Later when I was having counselling it was explained to me as follows. Imagine a brick wall with one loose brick. The wall will remain standing strong, however, should that one brick be knocked out, it could bring down the wall. So that punch to my brother’s head set in motion all the bricks to come tumbling down. Without that punch, he may not have had the bleeding in his brain and he may still be here today. With his brain sending him the wrong messages, disorientated and confused from the responses of people from whom he sought help, Dean was looking for where next he could get help. His brain was telling him to just jump over a small barrier. It was not telling him he was 8 metres above the ground. Upon entering the plaza from the street, there were stairs leading down to the lower level and there were stairs leading up to the balcony where Dean stood in his final moments. Having stood in the same spot as my brother, the split level design of the plaza gave the illusion that could have been interpreted as ground level being closer than it actually was and thereby only a small leap away. I could see how he could have thought that in the moment.

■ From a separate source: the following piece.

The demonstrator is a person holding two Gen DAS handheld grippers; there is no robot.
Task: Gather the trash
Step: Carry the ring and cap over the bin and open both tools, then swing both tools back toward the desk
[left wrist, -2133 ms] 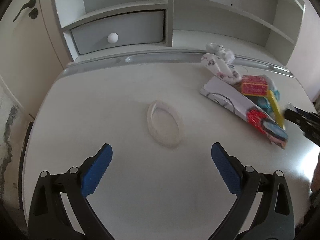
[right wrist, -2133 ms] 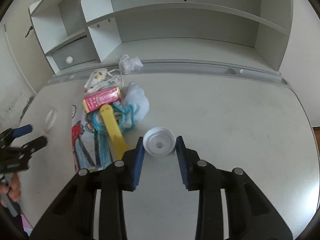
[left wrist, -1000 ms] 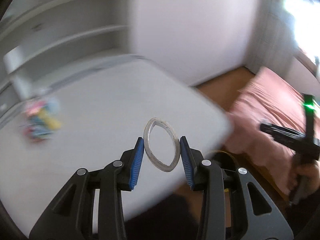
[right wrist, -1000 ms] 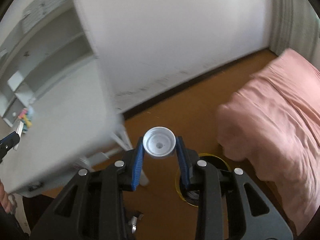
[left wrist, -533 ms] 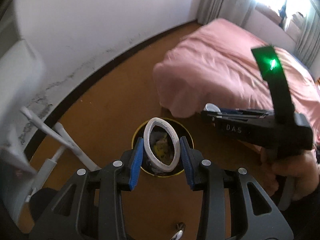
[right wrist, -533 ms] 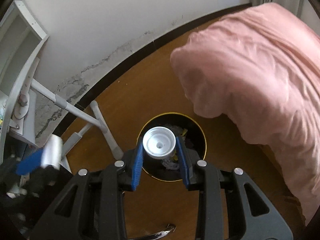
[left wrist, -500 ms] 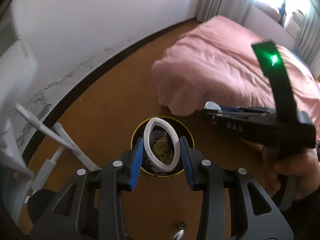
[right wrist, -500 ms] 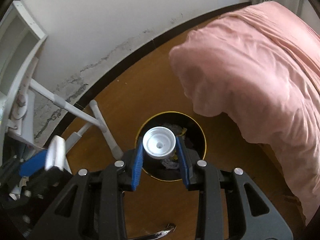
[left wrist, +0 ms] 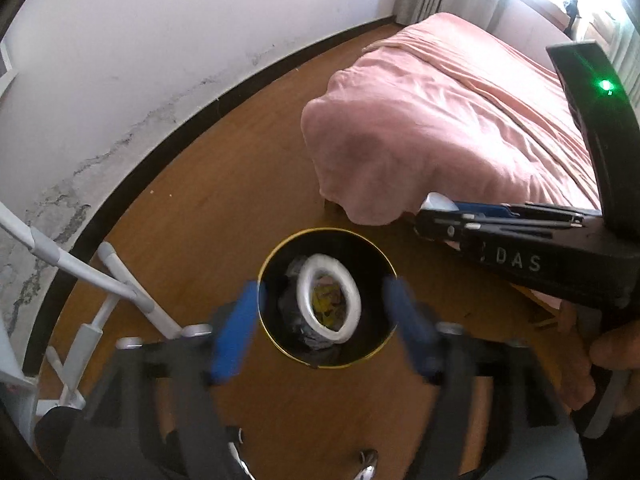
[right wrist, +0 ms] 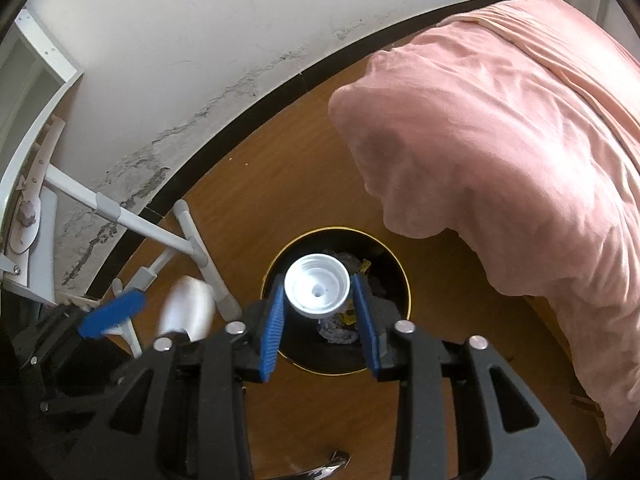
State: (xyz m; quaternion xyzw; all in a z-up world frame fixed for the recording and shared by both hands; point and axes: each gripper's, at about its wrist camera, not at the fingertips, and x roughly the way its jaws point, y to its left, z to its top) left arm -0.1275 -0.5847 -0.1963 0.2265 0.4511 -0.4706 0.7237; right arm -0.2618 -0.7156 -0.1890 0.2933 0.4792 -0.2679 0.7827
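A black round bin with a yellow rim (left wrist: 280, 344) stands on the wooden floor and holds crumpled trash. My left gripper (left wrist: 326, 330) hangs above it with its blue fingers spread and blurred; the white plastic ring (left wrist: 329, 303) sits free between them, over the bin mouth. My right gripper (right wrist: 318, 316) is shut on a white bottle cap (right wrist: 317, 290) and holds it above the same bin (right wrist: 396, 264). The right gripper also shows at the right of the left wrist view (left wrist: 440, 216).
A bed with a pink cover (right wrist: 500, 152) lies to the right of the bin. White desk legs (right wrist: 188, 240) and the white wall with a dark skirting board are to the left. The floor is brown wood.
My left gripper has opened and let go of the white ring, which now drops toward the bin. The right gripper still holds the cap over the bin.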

Seven months after my brother’s death I received a letter which helped me put an important part of the matter to rest in my heart and mind. I sobbed when I received the letter from the State Coroner. It expressed empathy and understanding on a level I hadn’t received from any other professional source during the investigations. In the letter the Coroner wrote: “You stated in one of your letters that you and Dean were much closer than other siblings and I can appreciate that from the effort and commitment you have shown seeking to have the investigation widened. It appears from what I read that you were close in life and remain that way even now.” The final sentence was the key element of the letter for me: “I am satisfied that there is no evidence to suggest your brother intended to take his life.” Even though I knew this truth, I felt it was important to have it in writing, because I would have a letter to show Dean’s children one day. I wanted something concrete to show his boys that their father’s death was an accident. I knew that when the boys were older they would have questions and they would want to know about their father and they might come to me looking for those answers.